During the course of my research, I had to detect websites and scripts doing browser fingerprinting or using specific JavaScript functions. Classifying whether or not a script is doing browser fingerprinting typically requires to know the sequences of attributes it accesses, the functions called and their arguments. For example, if we consider the case of canvas fingerprinting whom I talk about in this other blog post, while simply using the canvas API does not mean the website is necessarily doing fingerprinting, some sequences of functions called with certain parameters can indicate the use of fingerprinting.

Static vs Dynamic Analysis

In order to learn about the object properties accessed by a script and the functions it uses, there exist two main approaches:

  1. Static analysis, i.e. analyzing the code without executing it.
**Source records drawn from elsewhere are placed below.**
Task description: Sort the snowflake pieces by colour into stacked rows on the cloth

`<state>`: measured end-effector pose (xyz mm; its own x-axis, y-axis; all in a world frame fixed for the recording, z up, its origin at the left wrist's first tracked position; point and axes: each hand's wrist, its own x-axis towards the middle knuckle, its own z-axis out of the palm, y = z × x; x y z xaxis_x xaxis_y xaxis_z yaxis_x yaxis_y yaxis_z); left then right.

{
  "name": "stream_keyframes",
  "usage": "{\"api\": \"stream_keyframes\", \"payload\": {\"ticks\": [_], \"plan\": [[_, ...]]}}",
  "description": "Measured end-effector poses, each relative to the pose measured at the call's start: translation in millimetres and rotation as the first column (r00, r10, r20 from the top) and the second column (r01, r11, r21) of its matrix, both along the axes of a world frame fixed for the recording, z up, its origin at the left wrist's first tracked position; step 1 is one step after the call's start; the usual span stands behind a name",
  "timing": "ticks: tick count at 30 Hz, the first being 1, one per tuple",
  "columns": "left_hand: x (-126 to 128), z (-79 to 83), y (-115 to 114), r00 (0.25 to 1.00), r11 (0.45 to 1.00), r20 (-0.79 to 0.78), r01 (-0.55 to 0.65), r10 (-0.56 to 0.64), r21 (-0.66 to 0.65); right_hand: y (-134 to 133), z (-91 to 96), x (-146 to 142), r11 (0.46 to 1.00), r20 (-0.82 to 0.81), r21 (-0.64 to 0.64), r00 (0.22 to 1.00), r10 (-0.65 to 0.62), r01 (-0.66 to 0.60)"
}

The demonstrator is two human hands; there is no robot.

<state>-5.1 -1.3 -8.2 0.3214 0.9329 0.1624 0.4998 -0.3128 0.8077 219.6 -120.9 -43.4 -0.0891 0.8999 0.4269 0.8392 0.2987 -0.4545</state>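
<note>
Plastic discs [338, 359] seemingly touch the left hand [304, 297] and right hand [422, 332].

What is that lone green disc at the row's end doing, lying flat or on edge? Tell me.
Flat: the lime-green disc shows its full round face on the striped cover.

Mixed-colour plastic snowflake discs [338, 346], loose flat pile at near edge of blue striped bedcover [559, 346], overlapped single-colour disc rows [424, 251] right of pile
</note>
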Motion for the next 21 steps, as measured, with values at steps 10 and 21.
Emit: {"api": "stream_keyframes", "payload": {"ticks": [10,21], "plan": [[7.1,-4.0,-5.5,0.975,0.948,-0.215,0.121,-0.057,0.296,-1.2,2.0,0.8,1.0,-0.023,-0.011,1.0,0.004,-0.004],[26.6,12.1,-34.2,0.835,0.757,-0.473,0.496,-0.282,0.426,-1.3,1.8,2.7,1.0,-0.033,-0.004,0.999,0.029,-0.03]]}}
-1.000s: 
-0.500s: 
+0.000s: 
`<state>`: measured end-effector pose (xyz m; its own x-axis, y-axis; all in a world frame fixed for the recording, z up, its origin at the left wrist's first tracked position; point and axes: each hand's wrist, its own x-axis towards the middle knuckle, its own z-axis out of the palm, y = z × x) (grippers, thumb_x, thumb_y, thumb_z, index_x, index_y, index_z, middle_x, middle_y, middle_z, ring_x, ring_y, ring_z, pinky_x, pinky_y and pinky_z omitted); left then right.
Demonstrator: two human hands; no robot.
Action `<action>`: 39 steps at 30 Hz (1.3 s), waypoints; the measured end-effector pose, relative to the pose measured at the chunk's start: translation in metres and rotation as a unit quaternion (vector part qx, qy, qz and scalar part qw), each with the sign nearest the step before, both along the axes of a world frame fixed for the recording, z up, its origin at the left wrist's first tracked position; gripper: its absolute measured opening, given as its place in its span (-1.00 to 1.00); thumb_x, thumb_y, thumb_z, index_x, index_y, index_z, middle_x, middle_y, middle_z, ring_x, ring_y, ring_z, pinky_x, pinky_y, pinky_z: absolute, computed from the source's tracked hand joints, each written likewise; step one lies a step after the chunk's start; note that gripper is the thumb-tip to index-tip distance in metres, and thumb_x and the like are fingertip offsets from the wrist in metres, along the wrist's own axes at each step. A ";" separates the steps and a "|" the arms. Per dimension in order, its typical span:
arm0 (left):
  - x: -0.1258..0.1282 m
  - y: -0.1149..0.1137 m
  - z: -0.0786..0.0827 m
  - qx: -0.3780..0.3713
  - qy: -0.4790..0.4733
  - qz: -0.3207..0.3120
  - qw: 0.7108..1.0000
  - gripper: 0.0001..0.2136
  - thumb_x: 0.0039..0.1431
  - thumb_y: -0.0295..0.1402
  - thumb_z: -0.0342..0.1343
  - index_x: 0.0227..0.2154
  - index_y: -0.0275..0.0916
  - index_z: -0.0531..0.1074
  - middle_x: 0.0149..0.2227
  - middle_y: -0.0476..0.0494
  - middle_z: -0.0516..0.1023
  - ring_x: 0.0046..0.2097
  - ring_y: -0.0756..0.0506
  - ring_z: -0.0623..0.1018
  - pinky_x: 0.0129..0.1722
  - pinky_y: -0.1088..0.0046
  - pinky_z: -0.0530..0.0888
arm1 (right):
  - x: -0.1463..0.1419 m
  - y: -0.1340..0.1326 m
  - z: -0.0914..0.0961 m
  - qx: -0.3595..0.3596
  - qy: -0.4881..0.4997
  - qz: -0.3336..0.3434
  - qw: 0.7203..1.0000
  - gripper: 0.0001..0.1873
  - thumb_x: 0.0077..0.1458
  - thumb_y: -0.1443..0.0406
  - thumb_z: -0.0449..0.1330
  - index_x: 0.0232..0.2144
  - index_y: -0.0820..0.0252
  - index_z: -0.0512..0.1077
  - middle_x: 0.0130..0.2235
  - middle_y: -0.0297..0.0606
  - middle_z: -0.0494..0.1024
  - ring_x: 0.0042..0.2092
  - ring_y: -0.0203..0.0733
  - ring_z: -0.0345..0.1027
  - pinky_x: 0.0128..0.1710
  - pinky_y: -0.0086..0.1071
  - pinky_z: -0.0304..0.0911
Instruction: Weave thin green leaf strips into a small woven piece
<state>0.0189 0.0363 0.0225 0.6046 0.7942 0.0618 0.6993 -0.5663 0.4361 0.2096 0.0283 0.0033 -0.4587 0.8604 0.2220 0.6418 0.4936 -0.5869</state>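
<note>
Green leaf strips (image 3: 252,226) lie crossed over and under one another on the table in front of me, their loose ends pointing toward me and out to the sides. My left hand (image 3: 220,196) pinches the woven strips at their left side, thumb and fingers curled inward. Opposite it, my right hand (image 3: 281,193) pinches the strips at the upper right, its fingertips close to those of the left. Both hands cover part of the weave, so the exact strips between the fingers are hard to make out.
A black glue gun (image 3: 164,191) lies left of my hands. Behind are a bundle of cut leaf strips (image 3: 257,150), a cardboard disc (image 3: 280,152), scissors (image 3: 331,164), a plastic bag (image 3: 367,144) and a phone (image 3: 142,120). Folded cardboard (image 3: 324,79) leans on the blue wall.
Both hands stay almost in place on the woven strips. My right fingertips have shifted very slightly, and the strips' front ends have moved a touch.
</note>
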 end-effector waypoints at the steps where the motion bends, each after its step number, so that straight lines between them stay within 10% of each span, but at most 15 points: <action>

Nevertheless, static analysis presents some limits when the code studied is heavily obfuscated, which is often the case in my research on trackers and bot detection scripts.
  2. Dynamic analysis. Instead of studying the code without executing it, one observes its behavior at runtime. While this approach may not be as exhaustive since the execution flow of the program may depend on several factors, it still provides good insights on the behavior of the code.

In this post, I present some code I use in my projects and research to detect when a function, a method or a property of an object is accessed, and which script accessed it. While I mostly use it for my research related to browser fingerprinting, it can be applied and adapted to other use cases that require to obtain information about the behavior of a script at runtime.

My approach leverages JavaScript and can be applied using a browser extension or a headless browser, such as Chrome and Firefox headless. Another solution is to monitor the execution of the code at a lower level by modifying the browser C++’s code. Nevertheless, while directly modifying the browser C++’s code provides better performances, it requires more development time.

The next paragraphs present the main functions along with a description to understand their role. A complete working example is available on Github.

Obtaining the Name of the Current Script

First, we create a function that returns the name of the script calling it.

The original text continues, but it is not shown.